ACTION ITEM:
Within the listing below, please copy exactly the lines between the line holding "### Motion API" and the line holding "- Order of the", inclusive.

RECORDS:
────────────────

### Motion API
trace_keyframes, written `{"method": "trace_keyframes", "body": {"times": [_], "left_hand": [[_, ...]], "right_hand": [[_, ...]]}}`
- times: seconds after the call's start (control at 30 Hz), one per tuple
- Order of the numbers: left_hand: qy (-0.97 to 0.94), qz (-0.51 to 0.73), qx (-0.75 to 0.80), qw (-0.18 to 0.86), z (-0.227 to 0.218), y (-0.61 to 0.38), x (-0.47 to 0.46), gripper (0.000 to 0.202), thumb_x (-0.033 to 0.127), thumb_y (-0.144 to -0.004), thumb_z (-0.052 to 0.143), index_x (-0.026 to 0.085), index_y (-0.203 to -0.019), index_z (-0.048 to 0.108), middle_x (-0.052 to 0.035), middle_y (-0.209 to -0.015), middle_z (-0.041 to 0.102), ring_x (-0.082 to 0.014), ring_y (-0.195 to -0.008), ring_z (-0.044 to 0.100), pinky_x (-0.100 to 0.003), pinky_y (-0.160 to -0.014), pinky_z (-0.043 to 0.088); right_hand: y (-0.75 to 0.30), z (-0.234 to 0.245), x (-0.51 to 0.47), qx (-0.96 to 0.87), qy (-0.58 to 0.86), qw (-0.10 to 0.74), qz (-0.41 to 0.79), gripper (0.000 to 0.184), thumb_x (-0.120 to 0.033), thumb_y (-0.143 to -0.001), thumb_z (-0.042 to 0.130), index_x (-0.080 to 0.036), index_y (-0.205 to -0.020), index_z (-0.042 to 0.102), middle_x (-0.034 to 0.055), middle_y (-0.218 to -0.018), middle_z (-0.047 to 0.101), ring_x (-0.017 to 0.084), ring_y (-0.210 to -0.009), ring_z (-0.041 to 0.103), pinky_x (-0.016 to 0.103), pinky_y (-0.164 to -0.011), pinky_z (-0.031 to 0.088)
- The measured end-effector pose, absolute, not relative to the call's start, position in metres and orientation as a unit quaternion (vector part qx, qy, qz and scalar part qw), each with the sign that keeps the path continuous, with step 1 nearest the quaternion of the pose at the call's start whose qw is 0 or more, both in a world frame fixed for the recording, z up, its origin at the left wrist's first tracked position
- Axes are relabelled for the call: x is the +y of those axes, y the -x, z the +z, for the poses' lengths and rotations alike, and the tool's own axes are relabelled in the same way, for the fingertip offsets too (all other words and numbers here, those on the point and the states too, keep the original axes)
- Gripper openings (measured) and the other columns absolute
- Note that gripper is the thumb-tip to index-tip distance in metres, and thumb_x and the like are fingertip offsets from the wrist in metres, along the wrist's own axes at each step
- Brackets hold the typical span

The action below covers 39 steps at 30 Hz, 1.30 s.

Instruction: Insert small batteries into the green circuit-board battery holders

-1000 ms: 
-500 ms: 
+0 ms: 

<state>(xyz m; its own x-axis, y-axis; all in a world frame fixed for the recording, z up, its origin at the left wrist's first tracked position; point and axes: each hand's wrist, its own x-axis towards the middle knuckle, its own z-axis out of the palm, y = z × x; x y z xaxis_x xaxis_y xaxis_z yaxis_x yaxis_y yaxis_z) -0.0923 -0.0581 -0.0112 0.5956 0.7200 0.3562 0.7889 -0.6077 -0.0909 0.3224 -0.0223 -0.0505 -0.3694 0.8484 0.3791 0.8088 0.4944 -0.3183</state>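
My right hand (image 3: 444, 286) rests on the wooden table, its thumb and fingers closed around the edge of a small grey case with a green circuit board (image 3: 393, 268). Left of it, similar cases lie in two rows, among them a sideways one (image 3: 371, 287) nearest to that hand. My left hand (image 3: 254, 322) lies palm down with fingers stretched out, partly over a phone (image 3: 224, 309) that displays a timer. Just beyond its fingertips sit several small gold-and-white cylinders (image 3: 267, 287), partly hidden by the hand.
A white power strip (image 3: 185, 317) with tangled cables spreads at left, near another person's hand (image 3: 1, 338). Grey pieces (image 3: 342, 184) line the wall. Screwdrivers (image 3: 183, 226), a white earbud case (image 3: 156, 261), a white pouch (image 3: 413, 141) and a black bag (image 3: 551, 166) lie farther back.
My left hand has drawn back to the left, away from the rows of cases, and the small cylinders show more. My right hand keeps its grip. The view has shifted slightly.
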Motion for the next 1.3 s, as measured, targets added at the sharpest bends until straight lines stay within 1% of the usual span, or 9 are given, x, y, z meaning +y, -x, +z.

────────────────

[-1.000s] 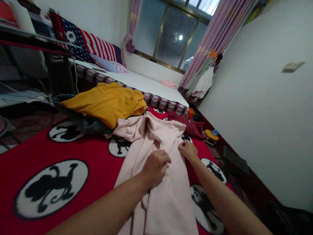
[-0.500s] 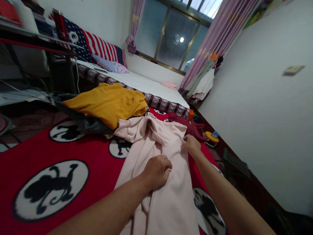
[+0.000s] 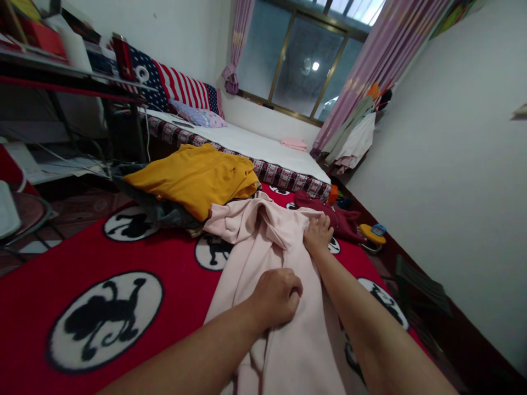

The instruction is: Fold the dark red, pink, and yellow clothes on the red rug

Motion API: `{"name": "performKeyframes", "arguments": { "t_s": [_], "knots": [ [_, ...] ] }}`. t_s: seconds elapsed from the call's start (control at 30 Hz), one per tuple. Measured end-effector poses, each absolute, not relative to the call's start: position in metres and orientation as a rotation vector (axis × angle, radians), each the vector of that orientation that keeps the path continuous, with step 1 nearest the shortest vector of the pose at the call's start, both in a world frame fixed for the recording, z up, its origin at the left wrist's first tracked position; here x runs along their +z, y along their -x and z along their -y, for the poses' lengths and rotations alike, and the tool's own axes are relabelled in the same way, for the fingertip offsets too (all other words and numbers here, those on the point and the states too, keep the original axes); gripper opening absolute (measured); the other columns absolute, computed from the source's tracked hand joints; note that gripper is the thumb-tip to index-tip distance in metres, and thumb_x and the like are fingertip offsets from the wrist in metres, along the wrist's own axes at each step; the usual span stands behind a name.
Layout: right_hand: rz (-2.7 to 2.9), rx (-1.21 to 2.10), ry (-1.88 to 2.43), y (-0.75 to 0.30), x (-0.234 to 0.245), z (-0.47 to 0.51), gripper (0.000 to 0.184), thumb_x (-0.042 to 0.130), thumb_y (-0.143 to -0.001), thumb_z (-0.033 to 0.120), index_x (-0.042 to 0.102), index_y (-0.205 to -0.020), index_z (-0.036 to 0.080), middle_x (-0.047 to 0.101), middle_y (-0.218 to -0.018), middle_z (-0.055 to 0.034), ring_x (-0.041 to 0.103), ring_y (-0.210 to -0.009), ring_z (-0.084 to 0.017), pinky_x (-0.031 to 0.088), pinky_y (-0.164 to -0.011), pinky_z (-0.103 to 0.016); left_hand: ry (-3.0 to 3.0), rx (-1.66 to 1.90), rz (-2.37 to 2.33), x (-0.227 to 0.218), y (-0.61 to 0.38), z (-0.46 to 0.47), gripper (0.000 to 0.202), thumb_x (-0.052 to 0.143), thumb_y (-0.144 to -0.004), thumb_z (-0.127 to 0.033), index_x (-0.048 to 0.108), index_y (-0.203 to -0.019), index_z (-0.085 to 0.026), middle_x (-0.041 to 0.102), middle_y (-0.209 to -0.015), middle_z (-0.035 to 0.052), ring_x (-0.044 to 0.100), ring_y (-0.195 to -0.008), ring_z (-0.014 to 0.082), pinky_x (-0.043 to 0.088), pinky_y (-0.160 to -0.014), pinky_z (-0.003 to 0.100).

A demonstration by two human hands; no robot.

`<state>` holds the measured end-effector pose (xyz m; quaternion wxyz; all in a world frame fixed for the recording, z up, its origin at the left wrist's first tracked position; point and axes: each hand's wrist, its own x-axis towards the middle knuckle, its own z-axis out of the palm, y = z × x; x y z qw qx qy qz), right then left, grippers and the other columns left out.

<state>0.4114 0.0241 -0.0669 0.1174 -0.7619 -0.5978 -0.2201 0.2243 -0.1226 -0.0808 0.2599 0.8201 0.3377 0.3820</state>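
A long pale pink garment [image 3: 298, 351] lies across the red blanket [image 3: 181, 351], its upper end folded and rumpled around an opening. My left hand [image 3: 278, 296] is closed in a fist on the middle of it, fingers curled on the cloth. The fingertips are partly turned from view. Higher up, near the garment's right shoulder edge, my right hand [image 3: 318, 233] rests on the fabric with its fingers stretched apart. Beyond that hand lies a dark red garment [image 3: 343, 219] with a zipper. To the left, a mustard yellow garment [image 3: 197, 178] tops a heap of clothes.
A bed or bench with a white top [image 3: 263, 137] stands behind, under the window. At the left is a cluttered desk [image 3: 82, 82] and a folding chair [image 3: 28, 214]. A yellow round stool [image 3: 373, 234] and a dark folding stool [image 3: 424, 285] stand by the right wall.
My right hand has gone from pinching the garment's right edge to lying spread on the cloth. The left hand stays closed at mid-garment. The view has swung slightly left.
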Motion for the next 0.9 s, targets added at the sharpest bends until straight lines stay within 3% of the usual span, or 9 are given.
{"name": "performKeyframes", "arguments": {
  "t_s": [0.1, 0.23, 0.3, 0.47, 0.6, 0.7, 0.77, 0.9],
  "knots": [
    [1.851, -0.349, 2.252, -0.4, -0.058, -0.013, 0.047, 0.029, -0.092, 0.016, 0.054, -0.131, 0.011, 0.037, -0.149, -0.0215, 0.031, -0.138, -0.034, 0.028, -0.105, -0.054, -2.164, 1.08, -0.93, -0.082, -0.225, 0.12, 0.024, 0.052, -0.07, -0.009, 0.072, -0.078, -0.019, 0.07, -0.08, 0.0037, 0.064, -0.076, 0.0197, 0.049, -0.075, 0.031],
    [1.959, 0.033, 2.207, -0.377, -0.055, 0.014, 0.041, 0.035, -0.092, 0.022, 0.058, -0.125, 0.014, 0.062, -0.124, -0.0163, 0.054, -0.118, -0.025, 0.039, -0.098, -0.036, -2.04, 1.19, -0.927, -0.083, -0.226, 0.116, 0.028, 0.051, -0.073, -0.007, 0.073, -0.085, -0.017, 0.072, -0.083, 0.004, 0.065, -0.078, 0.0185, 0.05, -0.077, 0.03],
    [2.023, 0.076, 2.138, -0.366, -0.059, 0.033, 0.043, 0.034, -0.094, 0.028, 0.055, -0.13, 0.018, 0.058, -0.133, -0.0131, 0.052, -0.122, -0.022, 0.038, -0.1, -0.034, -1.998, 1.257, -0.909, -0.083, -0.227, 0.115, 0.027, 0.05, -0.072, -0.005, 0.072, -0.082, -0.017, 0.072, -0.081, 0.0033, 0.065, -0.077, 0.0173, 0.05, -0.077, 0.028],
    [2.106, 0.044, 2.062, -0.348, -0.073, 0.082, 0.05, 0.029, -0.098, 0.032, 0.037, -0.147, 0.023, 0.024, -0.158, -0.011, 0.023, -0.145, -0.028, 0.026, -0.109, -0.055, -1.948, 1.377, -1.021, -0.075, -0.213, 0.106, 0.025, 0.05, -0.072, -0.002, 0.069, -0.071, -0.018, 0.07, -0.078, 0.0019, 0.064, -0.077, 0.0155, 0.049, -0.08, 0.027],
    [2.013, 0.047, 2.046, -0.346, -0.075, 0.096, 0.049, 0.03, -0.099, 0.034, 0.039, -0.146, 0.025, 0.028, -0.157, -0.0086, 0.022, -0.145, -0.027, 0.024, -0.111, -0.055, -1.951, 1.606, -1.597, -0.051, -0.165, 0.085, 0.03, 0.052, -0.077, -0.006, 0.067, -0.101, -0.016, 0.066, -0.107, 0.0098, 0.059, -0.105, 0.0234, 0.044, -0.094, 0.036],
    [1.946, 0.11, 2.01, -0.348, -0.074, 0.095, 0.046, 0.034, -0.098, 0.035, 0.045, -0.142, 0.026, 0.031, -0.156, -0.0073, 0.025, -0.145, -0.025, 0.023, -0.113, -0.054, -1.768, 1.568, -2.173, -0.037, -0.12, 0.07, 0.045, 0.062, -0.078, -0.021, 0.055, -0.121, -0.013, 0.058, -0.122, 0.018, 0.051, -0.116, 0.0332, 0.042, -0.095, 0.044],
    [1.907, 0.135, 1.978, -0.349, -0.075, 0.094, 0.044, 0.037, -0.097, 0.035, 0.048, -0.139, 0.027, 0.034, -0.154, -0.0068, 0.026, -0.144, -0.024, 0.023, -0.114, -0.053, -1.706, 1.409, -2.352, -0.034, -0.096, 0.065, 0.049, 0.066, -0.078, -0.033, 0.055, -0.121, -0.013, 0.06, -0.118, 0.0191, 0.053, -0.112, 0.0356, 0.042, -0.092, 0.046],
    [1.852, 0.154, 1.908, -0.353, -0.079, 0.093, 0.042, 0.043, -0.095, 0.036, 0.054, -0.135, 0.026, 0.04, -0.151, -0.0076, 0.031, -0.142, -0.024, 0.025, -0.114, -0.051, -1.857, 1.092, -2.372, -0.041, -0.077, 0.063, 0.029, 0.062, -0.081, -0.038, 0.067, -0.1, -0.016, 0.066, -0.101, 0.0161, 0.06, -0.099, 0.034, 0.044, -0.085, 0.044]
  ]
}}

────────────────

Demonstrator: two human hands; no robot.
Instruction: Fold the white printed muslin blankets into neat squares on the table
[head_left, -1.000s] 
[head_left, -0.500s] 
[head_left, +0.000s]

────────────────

TASK OUTPUT:
### Motion API
trace_keyframes, written `{"method": "trace_keyframes", "body": {"times": [_], "left_hand": [[_, ...]], "right_hand": [[_, ...]]}}`
- times: seconds after the call's start (control at 30 Hz), one per tuple
- Order of the numbers: left_hand: qy (-0.97 to 0.94), qz (-0.51 to 0.73), qx (-0.75 to 0.80), qw (-0.18 to 0.86), z (-0.227 to 0.218), y (-0.61 to 0.38), x (-0.47 to 0.46), gripper (0.000 to 0.202), thumb_x (-0.033 to 0.127), thumb_y (-0.144 to -0.004), thumb_z (-0.052 to 0.143), index_x (-0.026 to 0.085), index_y (-0.203 to -0.019), index_z (-0.048 to 0.108), middle_x (-0.052 to 0.035), middle_y (-0.209 to -0.015), middle_z (-0.041 to 0.102), ring_x (-0.082 to 0.014), ring_y (-0.195 to -0.008), ring_z (-0.044 to 0.100), pinky_x (-0.100 to 0.003), pinky_y (-0.160 to -0.014), pinky_z (-0.043 to 0.088); right_hand: y (-0.75 to 0.30), z (-0.234 to 0.245), x (-0.51 to 0.47), qx (-0.96 to 0.87), qy (-0.58 to 0.86), qw (-0.10 to 0.74), qz (-0.41 to 0.79), gripper (0.000 to 0.184), thumb_x (-0.120 to 0.033), thumb_y (-0.143 to -0.001), thumb_z (-0.042 to 0.130), index_x (-0.080 to 0.036), index_y (-0.205 to -0.020), index_z (-0.042 to 0.102), middle_x (-0.034 to 0.055), middle_y (-0.218 to -0.018), middle_z (-0.047 to 0.101), ring_x (-0.017 to 0.084), ring_y (-0.210 to -0.009), ring_z (-0.041 to 0.103), pinky_x (-0.016 to 0.103), pinky_y (-0.164 to -0.011), pinky_z (-0.031 to 0.088)

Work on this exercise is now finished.